(PROBLEM STATEMENT):
Everything from the line containing "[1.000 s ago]" through the last line of the listing below should be returned exactly, except for pictures.

----

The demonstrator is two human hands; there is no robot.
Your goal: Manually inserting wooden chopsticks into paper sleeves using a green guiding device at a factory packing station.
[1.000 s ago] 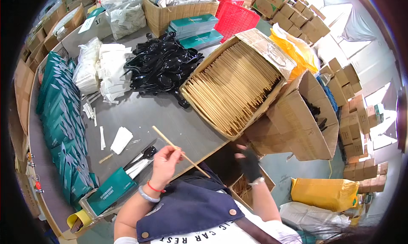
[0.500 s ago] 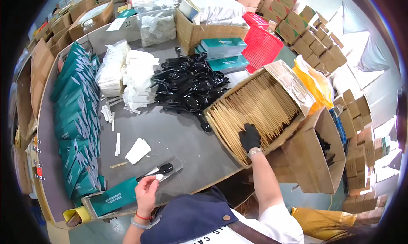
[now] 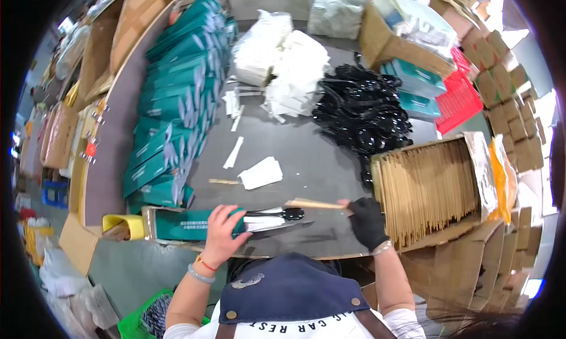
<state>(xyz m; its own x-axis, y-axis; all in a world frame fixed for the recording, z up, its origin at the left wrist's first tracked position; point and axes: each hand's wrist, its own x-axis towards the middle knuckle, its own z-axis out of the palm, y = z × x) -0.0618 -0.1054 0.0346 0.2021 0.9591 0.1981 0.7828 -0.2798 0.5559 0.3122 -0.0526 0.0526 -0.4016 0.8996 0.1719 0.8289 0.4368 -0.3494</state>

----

(EXERCISE OUTPUT):
[1.000 s ago] 
[0.500 s ago] 
[now] 
<state>(xyz m; its own x-axis, y-axis; all in a world frame fixed for the recording, z up, its origin at the left wrist's first tracked position; point and axes: each hand's wrist, its own x-axis towards the middle knuckle, its own z-axis out of the palm, y = z × x) -0.0618 -0.1054 0.0346 0.2021 0.9591 0.1981 0.7828 -0.2798 0.5559 0.3122 -0.0526 0.0526 -0.4016 0.8996 0.1719 0.8289 0.4368 -0.3494</state>

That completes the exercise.